THE TASK - Where a picture appears, skip it; print everything else in the records exactly as it stands.

RECORD EXTRACTS -
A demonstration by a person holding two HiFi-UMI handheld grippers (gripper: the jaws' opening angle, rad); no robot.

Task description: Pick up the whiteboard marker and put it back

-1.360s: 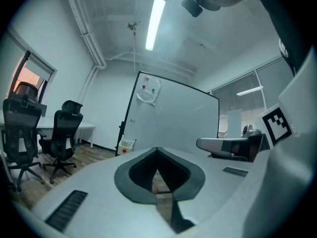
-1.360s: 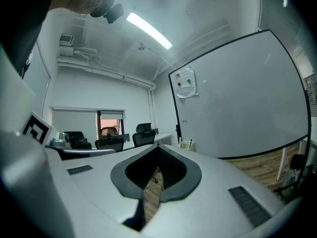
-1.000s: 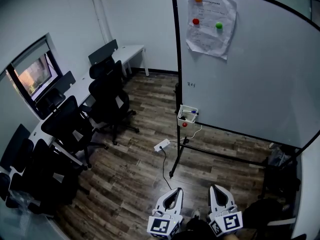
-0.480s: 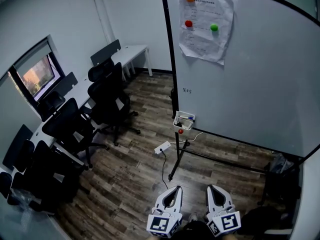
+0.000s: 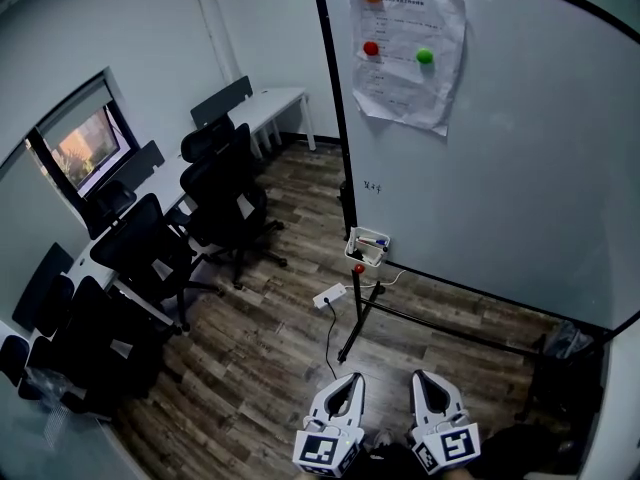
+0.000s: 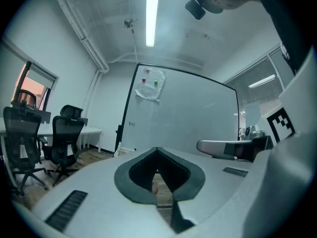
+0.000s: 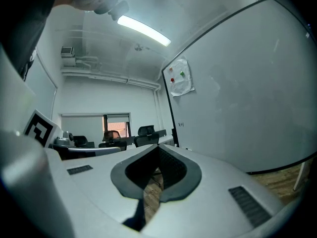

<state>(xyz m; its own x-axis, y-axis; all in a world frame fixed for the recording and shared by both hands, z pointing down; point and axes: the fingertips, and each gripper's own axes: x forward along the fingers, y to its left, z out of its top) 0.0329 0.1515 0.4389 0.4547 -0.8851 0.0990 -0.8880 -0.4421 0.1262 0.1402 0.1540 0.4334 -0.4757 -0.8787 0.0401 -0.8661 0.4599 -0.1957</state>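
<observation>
- Marker [image 5: 372,241] lies in the small white basket [image 5: 362,256] hung at the lower left edge of the whiteboard [image 5: 500,158], well apart from both grippers.
- Left gripper [image 5: 348,382]: I see its jaws pressed together, nothing between them.
- Right gripper [image 5: 424,379]: likewise closed and empty.
- Both point toward the whiteboard over the wood floor [image 5: 260,348]; office chairs [image 5: 215,193] stand off left.

Office meeting room: rolling whiteboard [image 5: 500,168], black office chairs [image 5: 220,196], white desks [image 5: 272,101], wood-plank floor [image 5: 260,353].
</observation>
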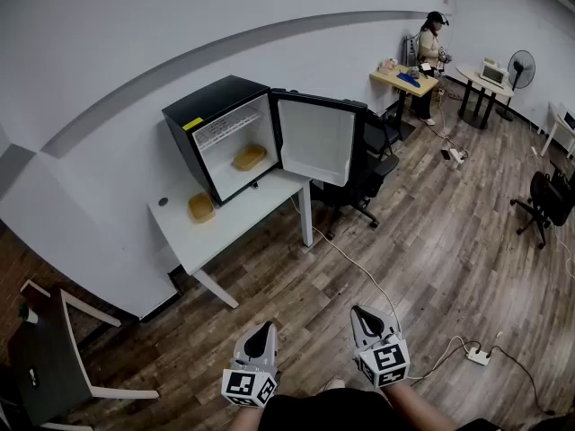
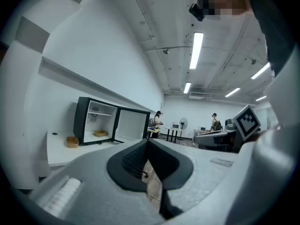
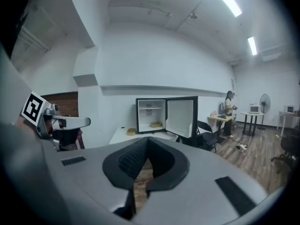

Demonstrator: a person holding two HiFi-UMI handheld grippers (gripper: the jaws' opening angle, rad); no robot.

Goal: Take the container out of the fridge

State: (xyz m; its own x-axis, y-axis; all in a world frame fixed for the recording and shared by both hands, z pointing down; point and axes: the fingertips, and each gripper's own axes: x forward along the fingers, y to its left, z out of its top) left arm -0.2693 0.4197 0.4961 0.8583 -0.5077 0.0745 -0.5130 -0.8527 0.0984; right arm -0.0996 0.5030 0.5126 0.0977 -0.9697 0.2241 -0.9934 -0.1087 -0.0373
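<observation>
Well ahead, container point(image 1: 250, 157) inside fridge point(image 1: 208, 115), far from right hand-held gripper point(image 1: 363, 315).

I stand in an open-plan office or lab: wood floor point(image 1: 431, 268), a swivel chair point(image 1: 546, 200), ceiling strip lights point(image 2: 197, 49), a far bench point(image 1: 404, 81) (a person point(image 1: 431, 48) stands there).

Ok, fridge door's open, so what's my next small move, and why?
Probably walk up to the fridge: the container sits inside with the door open, while the left gripper and right gripper are shut, empty and far from it.
</observation>
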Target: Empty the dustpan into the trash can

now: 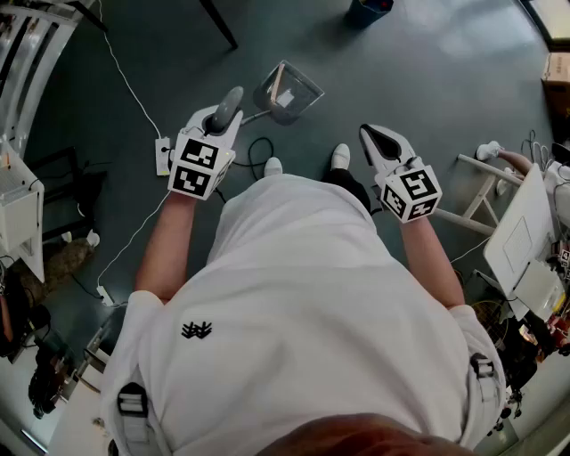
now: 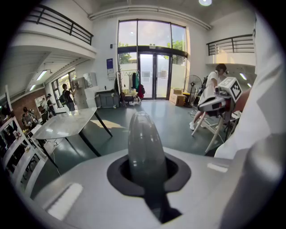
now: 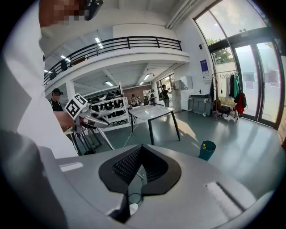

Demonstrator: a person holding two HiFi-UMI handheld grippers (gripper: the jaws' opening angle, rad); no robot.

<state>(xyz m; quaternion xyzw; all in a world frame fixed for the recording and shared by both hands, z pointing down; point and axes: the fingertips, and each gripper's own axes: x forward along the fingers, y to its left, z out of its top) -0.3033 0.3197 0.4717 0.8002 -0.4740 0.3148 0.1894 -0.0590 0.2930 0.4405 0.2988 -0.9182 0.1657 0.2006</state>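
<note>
My left gripper (image 1: pixel 220 122) is shut on the grey handle (image 2: pixel 145 143) of the dustpan. The translucent grey pan (image 1: pixel 287 92) hangs out ahead of it in the head view, over the dark floor, with a bit of pale litter inside. The teal trash can (image 1: pixel 368 10) stands far ahead at the top edge, and in the right gripper view the trash can (image 3: pixel 207 150) shows on the floor at the right. My right gripper (image 1: pixel 375 136) is held level beside my body, shut with nothing in it; its jaws (image 3: pixel 138 154) meet in a closed line.
A black table leg (image 1: pixel 219 23) slants across the floor beyond the pan. A power strip (image 1: pixel 163 156) and cables lie on the floor at the left. White shelving (image 1: pixel 22 53) stands far left, and a white stand (image 1: pixel 485 191) and cluttered desk at the right.
</note>
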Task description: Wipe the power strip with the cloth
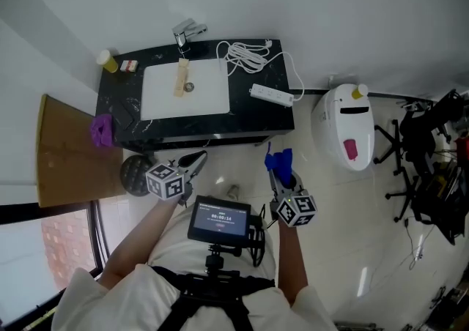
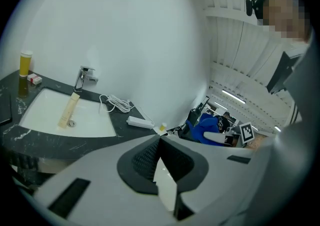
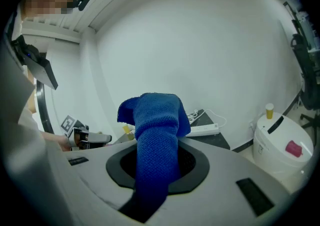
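White power strip (image 1: 271, 94) lies flat on the black marble counter (image 1: 256, 121), right of the white sink basin (image 1: 205, 95), well apart from both claws. Your right gripper (image 1: 282, 178) is clamped on the blue knitted cloth (image 3: 157, 135). Your left gripper (image 2: 160, 145) is closed at the tips, holding nothing.

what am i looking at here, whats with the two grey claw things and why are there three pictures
A person holds a two-jaw claw, called a gripper, in each hand. The head view comes from a camera on the person's head, looking down. The other two come from cameras riding on each gripper, looking along its jaws.

The right gripper is shut on a blue cloth. The left gripper is shut with nothing in it.

Ahead stands a black counter with a white sink and a faucet. On the counter are a white power strip, its coiled cable and a yellow bottle. Wiping has not begun.
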A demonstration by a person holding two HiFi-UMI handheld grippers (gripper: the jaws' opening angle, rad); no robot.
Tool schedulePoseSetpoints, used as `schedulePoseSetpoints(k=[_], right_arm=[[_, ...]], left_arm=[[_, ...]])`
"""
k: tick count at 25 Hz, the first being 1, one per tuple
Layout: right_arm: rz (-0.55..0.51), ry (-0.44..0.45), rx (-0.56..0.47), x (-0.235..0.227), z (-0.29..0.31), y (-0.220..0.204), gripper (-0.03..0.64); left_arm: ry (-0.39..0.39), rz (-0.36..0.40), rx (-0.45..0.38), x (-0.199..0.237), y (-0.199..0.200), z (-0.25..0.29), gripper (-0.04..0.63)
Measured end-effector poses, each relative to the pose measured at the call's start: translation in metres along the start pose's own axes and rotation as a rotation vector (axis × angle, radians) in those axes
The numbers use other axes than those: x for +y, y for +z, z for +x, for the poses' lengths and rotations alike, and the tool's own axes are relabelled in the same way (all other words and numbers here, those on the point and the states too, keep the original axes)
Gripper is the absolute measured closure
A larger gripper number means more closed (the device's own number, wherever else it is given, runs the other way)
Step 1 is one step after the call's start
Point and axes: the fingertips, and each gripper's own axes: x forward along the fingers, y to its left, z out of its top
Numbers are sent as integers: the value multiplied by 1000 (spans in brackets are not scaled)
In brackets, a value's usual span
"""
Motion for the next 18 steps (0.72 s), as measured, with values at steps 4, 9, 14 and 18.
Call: schedulePoseSetpoints(k=[4,9,14,18], right_arm=[[-60,-10,-12,-22,-1,14,523],[-59,-2,-21,-36,-2,22,523],[-63,3,-36,-37,-3,28,523],[-14,-27,-46,-41,1,31,524]], left_arm=[[-2,-7,-8,-9,9,32,591],[-21,-8,-22,-22,14,52,591],[-47,5,5,-18,19,60,591],[-62,21,32,-14,29,64,591]])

SOLUTION FOR THIS TASK -
A demonstration by a person holding two HiFi-UMI handheld grippers (gripper: the jaws' opening angle, rad); no robot.

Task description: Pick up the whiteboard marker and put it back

-1.360s: 
-1.360s: 
-1.000s: 
-0.480s: 
+0.000s: 
+0.000s: 
+0.000s: 

<state>(xyz m; its own x-axis, y-axis; all in a world frame fixed for the recording and shared by both hands, z pointing down; point and axes: the fingertips, and each gripper's own axes: x forward along the fingers, y to its left, z out of its top) 0.0329 0.1515 0.4389 0.4547 -0.8851 0.0990 -0.8880 -0.4421 0.1262 0.1402 0.1540 0.4334 -0.4757 -0.8787 0.0401 -0.8661 0.4599 -0.1957</state>
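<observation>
- Marker [image 5: 372,241] lies in the small white basket [image 5: 362,256] hung at the lower left edge of the whiteboard [image 5: 500,158], well apart from both grippers.
- Left gripper [image 5: 348,382]: I see its jaws pressed together, nothing between them.
- Right gripper [image 5: 424,379]: likewise closed and empty.
- Both point toward the whiteboard over the wood floor [image 5: 260,348]; office chairs [image 5: 215,193] stand off left.

Office meeting room: rolling whiteboard [image 5: 500,168], black office chairs [image 5: 220,196], white desks [image 5: 272,101], wood-plank floor [image 5: 260,353].
</observation>
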
Demonstrator: a person holding two HiFi-UMI handheld grippers (gripper: the jaws' opening angle, rad); no robot.

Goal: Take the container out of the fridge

State: (xyz m; its own x-axis, y-axis; all in a world frame fixed for the recording and shared by both hands, z pointing down; point and axes: the fingertips, and each gripper's own axes: x forward along the fingers, y to its left, z out of its top) left arm -0.2693 0.4197 0.4961 0.8583 -0.5077 0.0745 -0.5130 -0.8527 0.0984; right arm -0.0996 0.5030 0.5126 0.0977 -0.9697 0.2241 -0.9934 -0.1087 -0.0373
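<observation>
Well ahead, container point(image 1: 250, 157) inside fridge point(image 1: 208, 115), far from right hand-held gripper point(image 1: 363, 315).

I stand in an open-plan office or lab: wood floor point(image 1: 431, 268), a swivel chair point(image 1: 546, 200), ceiling strip lights point(image 2: 197, 49), a far bench point(image 1: 404, 81) (a person point(image 1: 431, 48) stands there).

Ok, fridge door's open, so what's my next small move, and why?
Probably walk up to the fridge: the container sits inside with the door open, while the left gripper and right gripper are shut, empty and far from it.
</observation>
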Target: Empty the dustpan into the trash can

now: 
now: 
now: 

Demonstrator: a person holding two HiFi-UMI handheld grippers (gripper: the jaws' opening angle, rad); no robot.

<state>(xyz m; quaternion xyzw; all in a world frame fixed for the recording and shared by both hands, z pointing down; point and axes: the fingertips, and each gripper's own axes: x forward along the fingers, y to its left, z out of its top) -0.3033 0.3197 0.4717 0.8002 -0.4740 0.3148 0.1894 -0.0590 0.2930 0.4405 0.2988 -0.9182 0.1657 0.2006</state>
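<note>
My left gripper (image 1: pixel 220 122) is shut on the grey handle (image 2: pixel 145 143) of the dustpan. The translucent grey pan (image 1: pixel 287 92) hangs out ahead of it in the head view, over the dark floor, with a bit of pale litter inside. The teal trash can (image 1: pixel 368 10) stands far ahead at the top edge, and in the right gripper view the trash can (image 3: pixel 207 150) shows on the floor at the right. My right gripper (image 1: pixel 375 136) is held level beside my body, shut with nothing in it; its jaws (image 3: pixel 138 154) meet in a closed line.
A black table leg (image 1: pixel 219 23) slants across the floor beyond the pan. A power strip (image 1: pixel 163 156) and cables lie on the floor at the left. White shelving (image 1: pixel 22 53) stands far left, and a white stand (image 1: pixel 485 191) and cluttered desk at the right.
</note>
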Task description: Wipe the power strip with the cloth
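White power strip (image 1: 271, 94) lies flat on the black marble counter (image 1: 256, 121), right of the white sink basin (image 1: 205, 95), well apart from both claws. Your right gripper (image 1: 282, 178) is clamped on the blue knitted cloth (image 3: 157, 135). Your left gripper (image 2: 160, 145) is closed at the tips, holding nothing.

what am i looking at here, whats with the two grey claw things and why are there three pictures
A person holds a two-jaw claw, called a gripper, in each hand. The head view comes from a camera on the person's head, looking down. The other two come from cameras riding on each gripper, looking along its jaws.

The right gripper is shut on a blue cloth. The left gripper is shut with nothing in it.

Ahead stands a black counter with a white sink and a faucet. On the counter are a white power strip, its coiled cable and a yellow bottle. Wiping has not begun.
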A demonstration by a person holding two HiFi-UMI handheld grippers (gripper: the jaws' opening angle, rad); no robot.
Tool schedulePoseSetpoints, used as `schedulePoseSetpoints(k=[_], right_arm=[[_, ...]], left_arm=[[_, ...]])`
"""
k: tick count at 25 Hz, the first being 1, one per tuple
Layout: right_arm: rz (-0.55..0.51), ry (-0.44..0.45), rx (-0.56..0.47), x (-0.235..0.227), z (-0.29..0.31), y (-0.220..0.204), gripper (-0.03..0.64); left_arm: ry (-0.39..0.39), rz (-0.36..0.40), rx (-0.45..0.38), x (-0.199..0.237), y (-0.199..0.200), z (-0.25..0.29), gripper (-0.04..0.63)
Measured end-effector poses, each relative to the pose measured at the call's start: translation in metres along the start pose's own axes and rotation as a rotation vector (axis × angle, radians) in those axes
The numbers use other axes than those: x for +y, y for +z, z for +x, for the poses' lengths and rotations alike, and the tool's own axes are relabelled in the same way (all other words and numbers here, those on the point and the states too, keep the original axes)
Gripper is the absolute measured closure
A larger gripper number means more closed (the device's own number, wherever else it is given, runs the other way)
Step 1 is one step after the call's start
Point and axes: the fingertips, and each gripper's own axes: x forward along the fingers, y to its left, z out of its top
Numbers are sent as integers: the value multiplied by 1000 (spans in brackets are not scaled)
In brackets, a value's usual span
"""
Motion for the next 18 steps (0.72 s), as measured, with values at steps 4, 9, 14 and 18.
Call: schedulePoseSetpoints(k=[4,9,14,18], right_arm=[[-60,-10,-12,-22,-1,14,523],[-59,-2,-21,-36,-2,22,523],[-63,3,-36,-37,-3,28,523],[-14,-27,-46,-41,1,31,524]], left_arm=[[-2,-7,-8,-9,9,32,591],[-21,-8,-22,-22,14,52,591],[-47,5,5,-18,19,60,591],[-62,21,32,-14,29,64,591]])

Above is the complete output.